Both internal and external management issues had an impact on the Enola Gay exhibit. Managing change in both the internal and external arenas was a key factor, and the failure of officials at the Smithsonian to respond adequately to external and internal changes, some of which they themselves had initiated, exacerbated the NASM’s problems. These changes included a shift from a Democratic to Republican majority in Congress, a new secretary of the Smithsonian midway through the exhibit planning process, and a changing relationship between the NASM and the military aviation community. These changes combined with other environmental factors such as the culture wars and internal problems such as an unclear exhibit planning process to create major management crises for the Smithsonian.
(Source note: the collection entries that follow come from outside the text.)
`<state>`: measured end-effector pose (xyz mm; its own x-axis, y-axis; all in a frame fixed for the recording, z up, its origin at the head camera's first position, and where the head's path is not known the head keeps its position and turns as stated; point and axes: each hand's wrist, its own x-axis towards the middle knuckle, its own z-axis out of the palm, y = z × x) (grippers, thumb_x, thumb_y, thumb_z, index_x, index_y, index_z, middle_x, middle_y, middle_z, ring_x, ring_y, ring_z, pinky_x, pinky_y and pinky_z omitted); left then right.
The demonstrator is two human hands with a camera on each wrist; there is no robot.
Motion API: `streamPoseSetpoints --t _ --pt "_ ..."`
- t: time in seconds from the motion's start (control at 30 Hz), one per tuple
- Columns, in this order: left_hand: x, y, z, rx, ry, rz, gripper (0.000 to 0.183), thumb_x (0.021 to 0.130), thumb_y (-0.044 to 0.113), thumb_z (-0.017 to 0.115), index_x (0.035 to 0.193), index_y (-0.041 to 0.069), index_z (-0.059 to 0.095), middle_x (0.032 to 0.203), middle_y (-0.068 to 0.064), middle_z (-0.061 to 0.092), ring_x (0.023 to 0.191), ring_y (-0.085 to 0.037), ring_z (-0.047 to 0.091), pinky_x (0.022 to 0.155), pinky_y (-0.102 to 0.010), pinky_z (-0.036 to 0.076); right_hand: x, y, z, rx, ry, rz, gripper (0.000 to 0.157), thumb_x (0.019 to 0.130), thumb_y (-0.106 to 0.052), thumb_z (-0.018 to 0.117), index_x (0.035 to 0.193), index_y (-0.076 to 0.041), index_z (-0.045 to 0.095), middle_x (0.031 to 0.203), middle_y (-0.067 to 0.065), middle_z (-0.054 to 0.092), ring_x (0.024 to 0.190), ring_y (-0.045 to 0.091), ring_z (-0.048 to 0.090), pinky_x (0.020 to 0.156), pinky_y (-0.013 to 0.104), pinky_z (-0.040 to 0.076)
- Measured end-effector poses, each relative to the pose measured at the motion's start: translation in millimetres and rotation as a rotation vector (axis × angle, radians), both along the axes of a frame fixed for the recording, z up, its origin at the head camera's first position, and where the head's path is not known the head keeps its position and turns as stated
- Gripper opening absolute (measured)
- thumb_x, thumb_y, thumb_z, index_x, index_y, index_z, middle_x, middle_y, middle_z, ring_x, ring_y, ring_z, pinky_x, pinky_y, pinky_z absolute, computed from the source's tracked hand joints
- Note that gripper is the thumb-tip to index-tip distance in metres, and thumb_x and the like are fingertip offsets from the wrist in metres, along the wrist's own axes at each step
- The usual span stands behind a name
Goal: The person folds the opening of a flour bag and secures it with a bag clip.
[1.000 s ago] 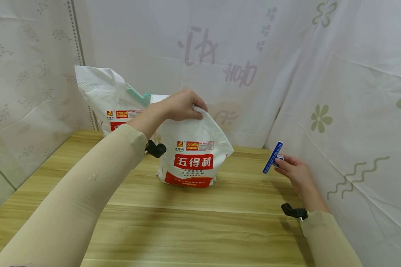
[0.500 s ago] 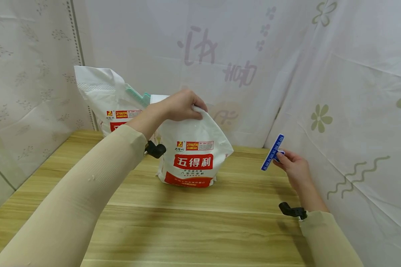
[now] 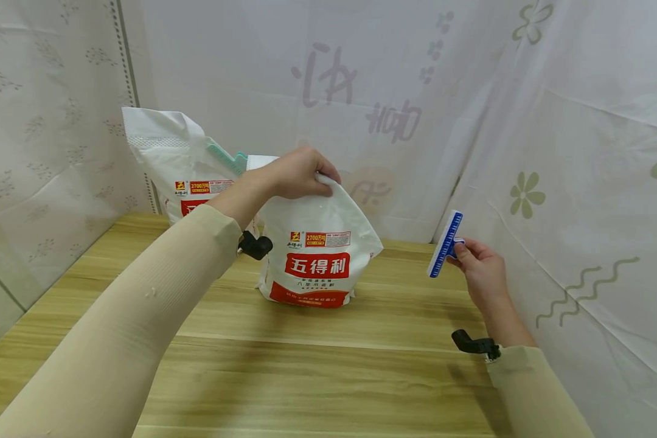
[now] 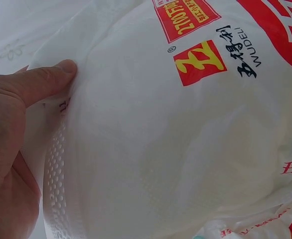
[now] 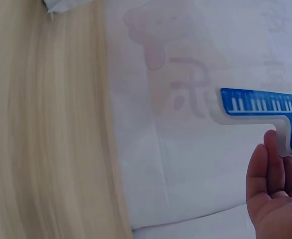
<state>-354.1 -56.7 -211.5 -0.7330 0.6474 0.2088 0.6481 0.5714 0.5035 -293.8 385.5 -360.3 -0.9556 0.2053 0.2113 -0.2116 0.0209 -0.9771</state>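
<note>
A white flour bag point(image 3: 323, 219) with red print stands upright on the wooden table, its top folded over. My left hand point(image 3: 301, 173) pinches that folded top edge; in the left wrist view the thumb point(image 4: 56, 74) lies on the white plastic. Off to the right, above the table and apart from the bag, my right hand point(image 3: 484, 277) pinches the handle of a blue-and-white bag clip point(image 3: 446, 244). The clip's long bar, printed with piano keys, shows in the right wrist view point(image 5: 263, 102), slanting upward in the head view.
A second flour bag point(image 3: 166, 158) stands behind at the left, partly hidden by my left arm, with a green clip point(image 3: 227, 159) on its top. White printed curtains point(image 3: 580, 182) hang behind and at both sides of the wooden table point(image 3: 317, 377).
My right hand has risen slightly with the blue clip and turned it, so more of its white side shows. The left hand and the flour bag have stayed still.
</note>
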Motion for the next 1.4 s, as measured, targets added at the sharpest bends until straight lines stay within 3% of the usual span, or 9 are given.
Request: streamPoseSetpoints --t 0.23,0.73,1.4 --pt "-0.9 0.1 -0.6 -0.001 0.001 -0.003 0.022 0.104 0.011 0.074 0.125 0.01 0.082 0.121 -0.01 0.081 0.092 -0.023 0.077 0.082 -0.035 0.068 1.3 -5.7 10.6 -0.046 -0.002 -0.009 0.01 0.105 -0.019 0.072 0.1 -0.014 0.079 0.092 -0.01 0.082 0.082 0.004 0.077 0.08 0.017 0.063" --pt "-0.2 0.7 0.0 -0.009 -0.001 0.009 0.023 0.104 0.012 0.075 0.126 0.01 0.081 0.123 -0.01 0.08 0.094 -0.024 0.077 0.085 -0.036 0.068 1.9 -19.7 27.8 -0.283 0.101 0.164 0.014 0.104 -0.013 0.068 0.095 -0.005 0.075 0.097 0.001 0.082 0.091 0.01 0.077 0.083 0.024 0.064" --pt "-0.7 0.2 0.1 -0.01 0.011 0.0 0.023 0.104 0.012 0.075 0.125 0.009 0.082 0.121 -0.01 0.08 0.093 -0.023 0.077 0.084 -0.036 0.068 3.1 -37.1 52.5 -0.288 0.087 0.18 0.014 0.103 -0.018 0.07 0.097 -0.006 0.074 0.1 0.0 0.079 0.093 0.012 0.073 0.086 0.024 0.061"
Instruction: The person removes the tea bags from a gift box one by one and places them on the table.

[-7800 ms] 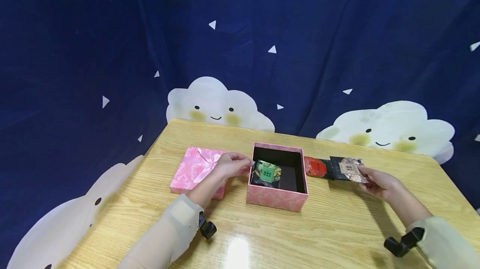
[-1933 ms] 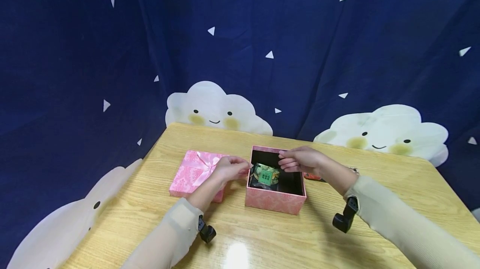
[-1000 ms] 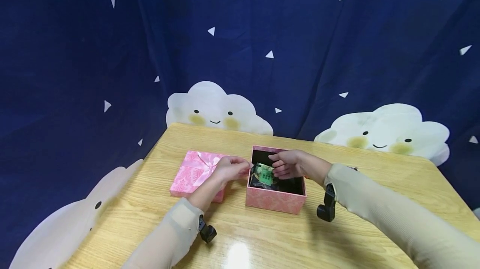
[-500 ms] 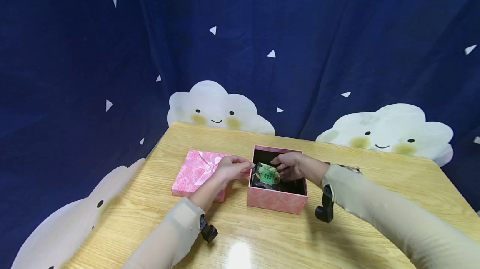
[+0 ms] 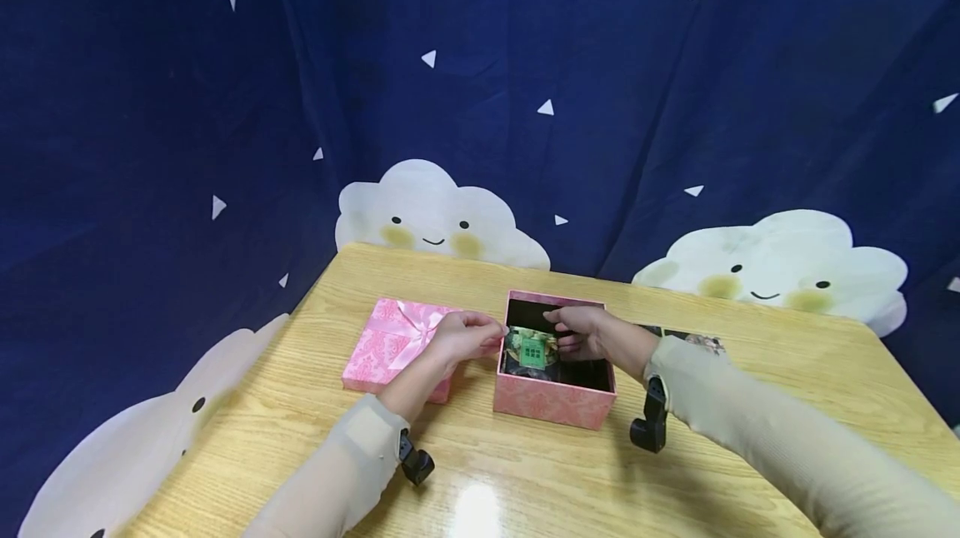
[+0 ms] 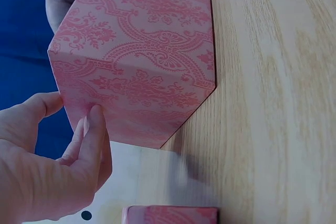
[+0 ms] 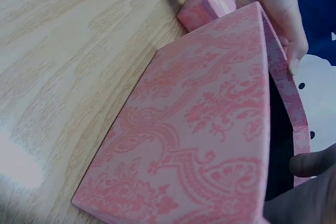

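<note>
A pink patterned gift box [image 5: 553, 404] stands uncovered on the table, its inside black. My left hand [image 5: 462, 338] pinches the box's left wall, the thumb at the rim and the fingertips against the outside in the left wrist view. Inside the box, on the left, lies a black packet [image 5: 533, 352] with a green label. My right hand [image 5: 588, 333] reaches into the box from the right. Its loosely bent fingers lie at the packet's right edge, with the thumb held apart. The right wrist view shows the thumb [image 7: 310, 164], but the box wall hides the fingertips.
The pink lid [image 5: 386, 346] with a ribbon bow lies left of the box, behind my left hand. Dark packets [image 5: 701, 341] lie to the right, partly hidden by my right arm. A dark blue curtain [image 5: 480, 63] hangs behind the table [image 5: 555, 480].
My right hand has left the packets on the right and moved down into the box, to the green-labelled packet, which has shifted slightly. My left hand stays on the box wall.
</note>
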Tool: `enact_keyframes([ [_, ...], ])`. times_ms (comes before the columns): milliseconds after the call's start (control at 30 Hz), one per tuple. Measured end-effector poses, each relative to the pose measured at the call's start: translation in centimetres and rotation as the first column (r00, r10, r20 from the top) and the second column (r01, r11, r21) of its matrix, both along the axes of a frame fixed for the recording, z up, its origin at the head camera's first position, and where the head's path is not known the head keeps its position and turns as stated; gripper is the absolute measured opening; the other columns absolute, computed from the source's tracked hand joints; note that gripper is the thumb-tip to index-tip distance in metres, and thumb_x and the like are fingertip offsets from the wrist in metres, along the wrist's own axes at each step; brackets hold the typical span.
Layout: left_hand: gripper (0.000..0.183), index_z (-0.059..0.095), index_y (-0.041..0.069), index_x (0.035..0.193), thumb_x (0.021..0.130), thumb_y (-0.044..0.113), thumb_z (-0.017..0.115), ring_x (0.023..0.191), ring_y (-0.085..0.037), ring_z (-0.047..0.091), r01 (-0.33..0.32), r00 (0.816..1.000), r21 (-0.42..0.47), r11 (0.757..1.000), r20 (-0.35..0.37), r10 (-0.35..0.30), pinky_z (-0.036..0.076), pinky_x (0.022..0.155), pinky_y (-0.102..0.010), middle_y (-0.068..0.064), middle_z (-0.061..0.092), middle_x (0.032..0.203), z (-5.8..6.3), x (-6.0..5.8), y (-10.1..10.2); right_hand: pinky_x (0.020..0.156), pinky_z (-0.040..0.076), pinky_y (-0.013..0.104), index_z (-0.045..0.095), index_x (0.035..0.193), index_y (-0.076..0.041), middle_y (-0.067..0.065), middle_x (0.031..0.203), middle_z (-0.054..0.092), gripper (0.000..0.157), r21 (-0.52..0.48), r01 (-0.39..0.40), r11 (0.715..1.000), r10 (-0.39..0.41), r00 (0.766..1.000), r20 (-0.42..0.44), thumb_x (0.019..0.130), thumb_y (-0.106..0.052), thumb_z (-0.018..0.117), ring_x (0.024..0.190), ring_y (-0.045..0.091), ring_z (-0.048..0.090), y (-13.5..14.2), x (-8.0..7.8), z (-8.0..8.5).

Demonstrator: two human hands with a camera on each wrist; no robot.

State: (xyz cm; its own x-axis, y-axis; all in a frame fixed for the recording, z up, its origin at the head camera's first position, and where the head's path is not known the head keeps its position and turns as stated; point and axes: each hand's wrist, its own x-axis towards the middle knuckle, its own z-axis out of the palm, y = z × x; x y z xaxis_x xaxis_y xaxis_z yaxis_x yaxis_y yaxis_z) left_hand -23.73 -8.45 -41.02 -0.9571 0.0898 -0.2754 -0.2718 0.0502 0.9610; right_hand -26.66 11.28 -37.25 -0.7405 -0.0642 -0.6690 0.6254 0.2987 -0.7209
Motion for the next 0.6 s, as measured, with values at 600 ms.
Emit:
enact_keyframes([
  [600,0.024,0.066,-0.003,0.102,0.083,0.013,0.068,0.074,-0.006,0.065,0.005,1.000,-0.051,0.999,-0.015,-0.006,0.062,0.081,-0.030,-0.012,0.072,0.098,0.0,0.1,-0.1,0.083,0.051,0.029,0.035,0.133,0.006,0.005,0.087,0.047,0.048,-0.026,-0.018,1.000,0.018,1.000,0.017,0.098,-0.026,0.045,0.070,0.011,0.049,0.2,-0.2,-1.1],
])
Midway through the Enola Gay exhibit planning process, curators at the Smithsonian experienced a change in leadership styles from Adams to Heyman. Adams style was collegial, he wanted the institution to be on the cutting edge of scholarship and gave his employees room and space for research. He got rid of the Eisenhower Institute, a military history research institute, by not naming a new director.64 On the other hand, Heyman was willing to impose more top-down managerial decisions to get increased support and became very aware of limits to his power posed by the environment. Both Adams and Heyman, however, gave contradictory signals to Harwit. Adams and Heyman oscillated


between the postures of supportive senior colleague and hard-nosed CEO. They were of little help in either role: in the first, because they lacked the expertise and interest; in the second, because they were undecided about their support of the project and gave misleading signals to the director.65


Internal changes can also effect external relationships. For example, Harwit began drastic changes in collections management practices. Harwit tried to reduce the collection acquired by Paul Garber, his predecessor, to a manageable size that could be cared for appropriately.66 Instead of taking all items offered, Harwit sought to focus the collection. Along with the World War I exhibit, the approach to collections management signaled to the military aviation community that its relationship to the Smithsonian was changing. The military aviation community denoted this change and sensed a loss of control over both overall representation and interpretation in the NASM.67 As Mike Wallace notes, “The wrestling match over control of the interpretation was emblematic of the struggle for control of the institution.”68 What made this worse in the case of the Enola Gay was that the struggle was very public and fueled by media attention.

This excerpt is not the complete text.